Genitori che, in cambio di un po’ di soldi, affittavano o vendevano i loro figli normalmente per un periodo di tre anni a dei personaggi, i cosiddetti ‘padroni’, che si industriavano per portarli nelle grandi città. Maggiormente, in Francia ed Inghilterra dove li obbligavano ai mestieri più umili e duri: lustrascarpe, venditori per le strade di statuette di gesso e di santini o di altre immagini o di fiammiferi, sguatteri, facchini, mendicanti, suonatori di organetto, spazzacamini in certe fabbriche senza cure, senza pulizia; alloggiati in tuguri infami, nella promiscuità e abiezione più ripugnanti… Si tratta di bambini italiani dei quali, qualche anno fa, l’insegnante Michele Santulli scrisse in un articolo pubblicato dal sito ‘altritaliani’. Nulla di nuovo sotto il sole, verrebbe da dire nella scontata saggezza di un tempo passato e sempre attuale.

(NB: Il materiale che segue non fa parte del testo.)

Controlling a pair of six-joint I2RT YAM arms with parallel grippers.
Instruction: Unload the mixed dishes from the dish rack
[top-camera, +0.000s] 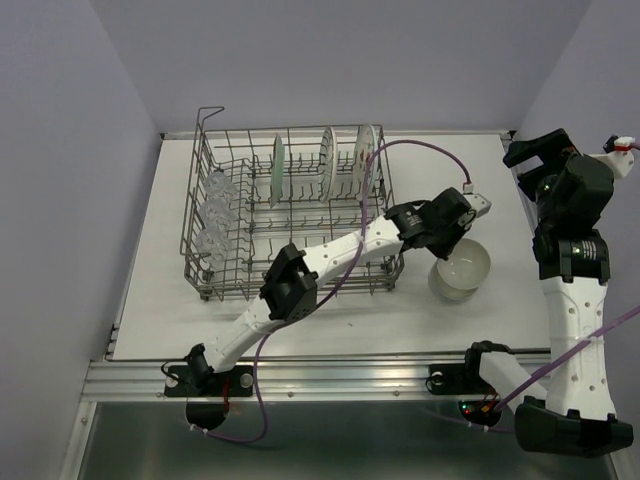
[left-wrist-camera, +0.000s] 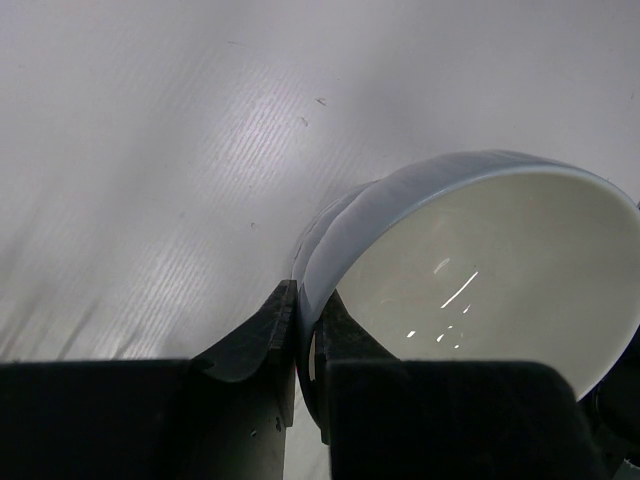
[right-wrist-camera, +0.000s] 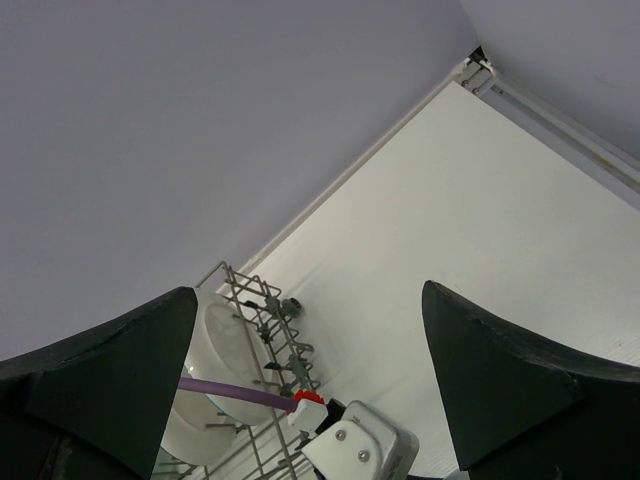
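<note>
The grey wire dish rack (top-camera: 232, 262) stands on the left half of the table. A pale green plate (top-camera: 277, 166) and two white dishes (top-camera: 326, 156) (top-camera: 366, 150) stand upright in its back rows, and clear glasses (top-camera: 214, 216) line its left side. My left gripper (top-camera: 452, 240) reaches past the rack's right end and is shut on the rim of a white bowl (top-camera: 461, 270). In the left wrist view the gripper (left-wrist-camera: 305, 302) pinches the bowl (left-wrist-camera: 490, 280) wall, tilted over the table. My right gripper (top-camera: 535, 152) hangs open and empty at the far right (right-wrist-camera: 310, 340).
The white table (top-camera: 430, 165) ends at a raised rail along the back and at an aluminium frame (top-camera: 340, 375) in front. Purple walls close in on three sides. The left arm's cable (top-camera: 420, 148) loops over the rack's right end (right-wrist-camera: 270, 330).
</note>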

La mendicanza è costitutiva della nostra avventura umana perché, se ci pensiamo, vivere non è che passare da una stato di mendicità radicale ad altri stadi più coscienti, ma sempre ‘mendicativi’. Dal neonato, radicalmente bisognoso e dunque mendicante di tutto, all’adolescente, al giovane e infine all’adulto, cambiano solo le modalità ma alla radice rimane la ‘mendicanza’ come dimensione ineludibile della vita. Cibo, affetto, amicizia, sguardo, sorriso, riconoscimento, accettazione, fiducia e rispetto. Questo e molto altro è ciò che mendichiamo quotidianamente nelle nostre umane interazioni. Mutano i nomi, le modalità o le caratteristiche, ma rimane inalterato il ‘principio mendicanza’.

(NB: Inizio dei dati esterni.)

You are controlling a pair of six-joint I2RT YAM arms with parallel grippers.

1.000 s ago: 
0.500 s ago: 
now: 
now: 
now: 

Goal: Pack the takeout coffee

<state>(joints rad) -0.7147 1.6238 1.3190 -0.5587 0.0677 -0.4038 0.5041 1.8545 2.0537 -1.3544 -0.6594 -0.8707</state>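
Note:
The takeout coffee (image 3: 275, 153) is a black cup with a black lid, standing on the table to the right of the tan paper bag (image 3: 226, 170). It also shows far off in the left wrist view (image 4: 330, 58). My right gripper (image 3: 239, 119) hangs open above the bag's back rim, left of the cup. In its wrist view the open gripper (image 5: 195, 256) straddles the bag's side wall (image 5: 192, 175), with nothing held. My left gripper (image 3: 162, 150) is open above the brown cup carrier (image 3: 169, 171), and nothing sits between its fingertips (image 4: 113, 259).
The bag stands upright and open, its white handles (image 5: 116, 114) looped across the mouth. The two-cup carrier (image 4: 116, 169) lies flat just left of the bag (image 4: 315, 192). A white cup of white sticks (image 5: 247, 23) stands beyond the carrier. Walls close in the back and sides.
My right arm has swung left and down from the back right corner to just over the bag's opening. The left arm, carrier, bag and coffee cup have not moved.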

Altra cosa è l’induzione, l’educazione professionale e lo sfruttamento della mendicanza dei bambini. In alcuni Paesi ciò avviene in modo aperto e per così dire codificato dagli usi e costumi. Chi arriva per la prima volta nella capitale Niamey è stupito dal numero impressionante di bambini che, utilizzando la strada come ambito di lavoro, una funicella e un pentolino come strumento di lavoro, mendicano cibo o monetine. Vengono comunemente chiamati ‘Talibé’, scolari di modeste scuole coraniche di quartieri poveri, affidati a maestri che cercano di sbarcare il lunario facendosi ‘aiutare’ da coloro ai quali insegnano i rudimenti del Corano in arabo. Malgrado le leggi, le raccomandazioni e le ingiunzioni questo fenomeno continua ormai da anni e rischia di protrarsi finché farà comodo ad alcuni che esso perduri.

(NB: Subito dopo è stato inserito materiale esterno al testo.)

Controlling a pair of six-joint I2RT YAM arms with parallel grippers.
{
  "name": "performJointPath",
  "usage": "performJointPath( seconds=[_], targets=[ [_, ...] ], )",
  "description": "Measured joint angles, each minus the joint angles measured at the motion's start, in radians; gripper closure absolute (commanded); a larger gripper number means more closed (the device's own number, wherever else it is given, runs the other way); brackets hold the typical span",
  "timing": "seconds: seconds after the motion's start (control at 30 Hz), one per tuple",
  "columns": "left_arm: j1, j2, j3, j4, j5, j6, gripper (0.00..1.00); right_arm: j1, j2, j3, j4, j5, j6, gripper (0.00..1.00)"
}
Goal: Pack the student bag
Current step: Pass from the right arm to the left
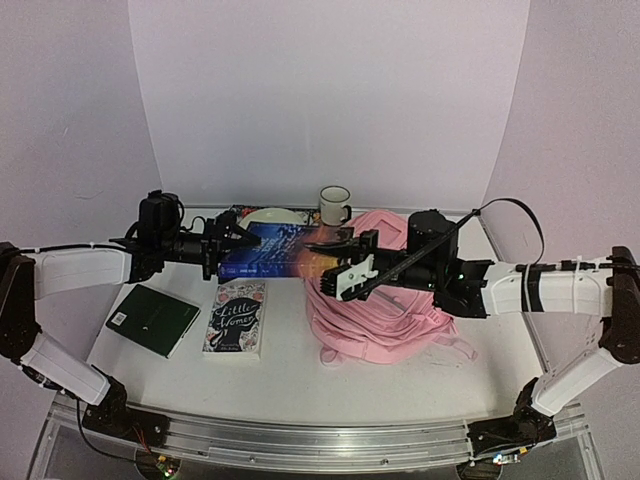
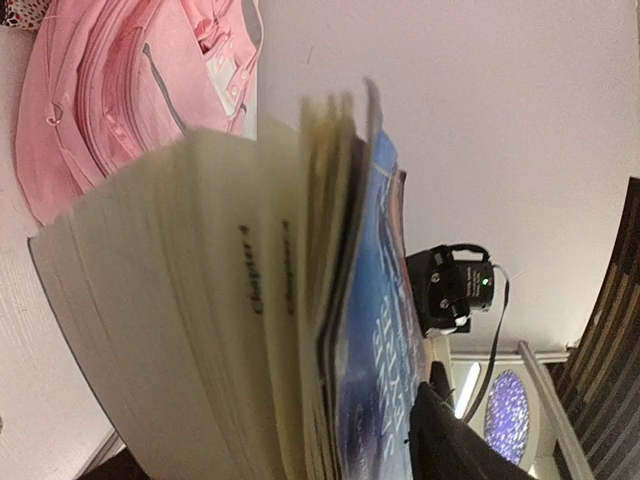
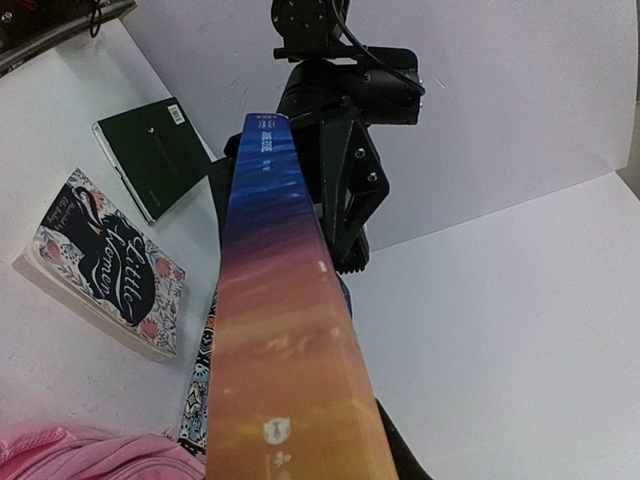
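Bag (image 1: pixel 385 322), soft pink and slumped, lies beside the blue-covered book (image 1: pixel 275 250).

Above the aluminium base rail (image 1: pixel 300 438), the left arm (image 1: pixel 80 272) and right arm (image 1: pixel 565 290) are wearing white covers between black joints. A black cable (image 1: pixel 510 202) is looping off the right arm; the right gripper (image 1: pixel 340 272) is showing white plates.
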Motion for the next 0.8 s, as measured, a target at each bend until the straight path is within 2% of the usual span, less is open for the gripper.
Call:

Un’armata di mendicanti potenziali potrebbe essere utile a molti. Per guadagnarsi il paradiso con le elemosine del venerdì, per avere voti eventuali quando verrà il momento delle elezioni per i piccoli mendicanti saranno cresciuti e infine per ogni eventuale manifestazione di piazza, quando ve ne fosse di bisogno.

Oltre le cipolle e la carne del numeroso bestiame transumante, da anni stiamo esportando bambini mendicanti. In Algeria, nel Senegal e, secondo le recenti notizie dei mezzi di comunicazione, nel Ghana. Si sono formati circuiti di sfruttamento dei bambini da parte di adulti, donne e uomini, che accompagnano e coordinano i processi di mendicanza e la spartizione dei guadagni operati grazie a loro. Tutto ciò appare giustamente scandaloso, ma non solo perché il fatto implica una visione negativa e vergognosa del Paese di origine dei bambini. Lo scandalo consiste soprattutto nella riduzione a oggetto di pietà e dunque di sfruttamento dei bambini, che per tutta la loro vita saranno marchiati da questa forma di schiavitù contemporanea. Ciò che dovrebbe piuttosto interrogare autorità, cittadini, genitori, strutture educative e istituzioni religiose è il motivo e cioè le condizioni sociali ed economiche che portano alla ‘professionalizzazione’ della mendicità. Essere costretti o perlomeno spinti alla scelta della mendicità per sopravvivere è una sconfitta e una vergogna per tutti, Dio compreso.

Mendicanti si nasce e talvolta lo si diventa per necessità ma, per fortuna, mendicanti non si rimane per sempre.